### PROMPT
The output is the lines below from the one with "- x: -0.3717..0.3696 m" through the one with "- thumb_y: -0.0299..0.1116", both included, printed exactly and with no other line.

··· DATA SECTION

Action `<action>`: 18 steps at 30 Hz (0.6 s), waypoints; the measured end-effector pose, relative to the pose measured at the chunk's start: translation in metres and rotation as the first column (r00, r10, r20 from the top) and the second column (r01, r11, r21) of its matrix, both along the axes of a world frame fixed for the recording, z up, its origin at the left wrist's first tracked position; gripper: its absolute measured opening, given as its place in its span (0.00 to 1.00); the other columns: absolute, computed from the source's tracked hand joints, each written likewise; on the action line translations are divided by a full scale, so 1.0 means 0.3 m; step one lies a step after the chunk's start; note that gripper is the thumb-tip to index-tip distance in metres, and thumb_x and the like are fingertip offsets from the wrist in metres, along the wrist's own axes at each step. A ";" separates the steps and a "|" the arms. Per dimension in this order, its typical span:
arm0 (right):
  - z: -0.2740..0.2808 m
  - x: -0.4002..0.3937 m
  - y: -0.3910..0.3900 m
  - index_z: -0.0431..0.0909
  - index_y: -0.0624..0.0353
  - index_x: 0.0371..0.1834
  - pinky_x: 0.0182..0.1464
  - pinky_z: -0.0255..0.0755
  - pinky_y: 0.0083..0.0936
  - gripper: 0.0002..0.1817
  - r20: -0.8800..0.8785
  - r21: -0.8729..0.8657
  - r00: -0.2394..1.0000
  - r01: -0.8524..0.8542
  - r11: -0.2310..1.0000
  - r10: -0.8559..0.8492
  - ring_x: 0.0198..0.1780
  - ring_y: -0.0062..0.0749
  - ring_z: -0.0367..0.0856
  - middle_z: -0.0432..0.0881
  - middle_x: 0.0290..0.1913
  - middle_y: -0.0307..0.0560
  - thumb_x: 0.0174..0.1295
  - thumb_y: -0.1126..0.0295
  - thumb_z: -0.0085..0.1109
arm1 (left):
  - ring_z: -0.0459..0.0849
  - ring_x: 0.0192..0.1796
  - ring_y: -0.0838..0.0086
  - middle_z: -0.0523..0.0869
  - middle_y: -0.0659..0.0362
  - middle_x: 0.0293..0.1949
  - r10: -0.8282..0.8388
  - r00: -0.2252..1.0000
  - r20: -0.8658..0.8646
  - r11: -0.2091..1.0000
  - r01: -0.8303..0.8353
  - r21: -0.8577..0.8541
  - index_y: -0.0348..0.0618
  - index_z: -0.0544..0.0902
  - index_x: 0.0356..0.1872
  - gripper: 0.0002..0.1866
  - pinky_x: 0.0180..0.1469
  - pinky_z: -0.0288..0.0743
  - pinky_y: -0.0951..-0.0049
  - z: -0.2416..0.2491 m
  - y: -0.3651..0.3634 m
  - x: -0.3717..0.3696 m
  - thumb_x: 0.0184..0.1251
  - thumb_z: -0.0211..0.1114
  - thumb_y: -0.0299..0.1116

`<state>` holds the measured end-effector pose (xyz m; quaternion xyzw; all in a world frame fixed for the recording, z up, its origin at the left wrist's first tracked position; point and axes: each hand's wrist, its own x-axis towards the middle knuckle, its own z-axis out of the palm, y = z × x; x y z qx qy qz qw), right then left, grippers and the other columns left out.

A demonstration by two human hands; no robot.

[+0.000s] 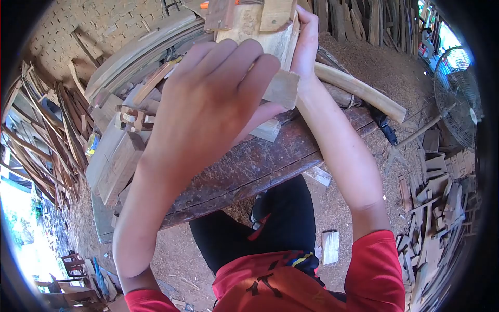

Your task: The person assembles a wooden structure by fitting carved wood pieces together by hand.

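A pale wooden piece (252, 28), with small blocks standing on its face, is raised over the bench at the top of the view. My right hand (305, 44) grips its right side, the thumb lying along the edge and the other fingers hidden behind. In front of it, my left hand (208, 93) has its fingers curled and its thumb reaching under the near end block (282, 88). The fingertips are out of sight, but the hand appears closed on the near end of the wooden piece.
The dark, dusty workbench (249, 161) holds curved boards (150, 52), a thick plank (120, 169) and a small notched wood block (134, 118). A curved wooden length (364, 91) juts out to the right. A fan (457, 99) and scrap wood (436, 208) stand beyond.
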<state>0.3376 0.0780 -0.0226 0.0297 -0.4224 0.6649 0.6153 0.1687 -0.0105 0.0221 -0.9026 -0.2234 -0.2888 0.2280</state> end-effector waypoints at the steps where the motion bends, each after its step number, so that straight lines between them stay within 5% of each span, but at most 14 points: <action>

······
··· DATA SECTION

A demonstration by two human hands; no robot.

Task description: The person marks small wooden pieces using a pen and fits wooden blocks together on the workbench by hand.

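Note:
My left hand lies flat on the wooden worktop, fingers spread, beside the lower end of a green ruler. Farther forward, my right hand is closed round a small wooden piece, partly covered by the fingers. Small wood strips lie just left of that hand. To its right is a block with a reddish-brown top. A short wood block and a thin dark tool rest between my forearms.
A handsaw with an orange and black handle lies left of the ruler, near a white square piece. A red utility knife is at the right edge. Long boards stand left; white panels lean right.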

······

### YOUR SOLUTION
  - x: -0.3717..0.3696 m
  - thumb_x: 0.0184..0.1251
  - thumb_z: -0.0211..0.1114
  - thumb_y: -0.0299..0.1116

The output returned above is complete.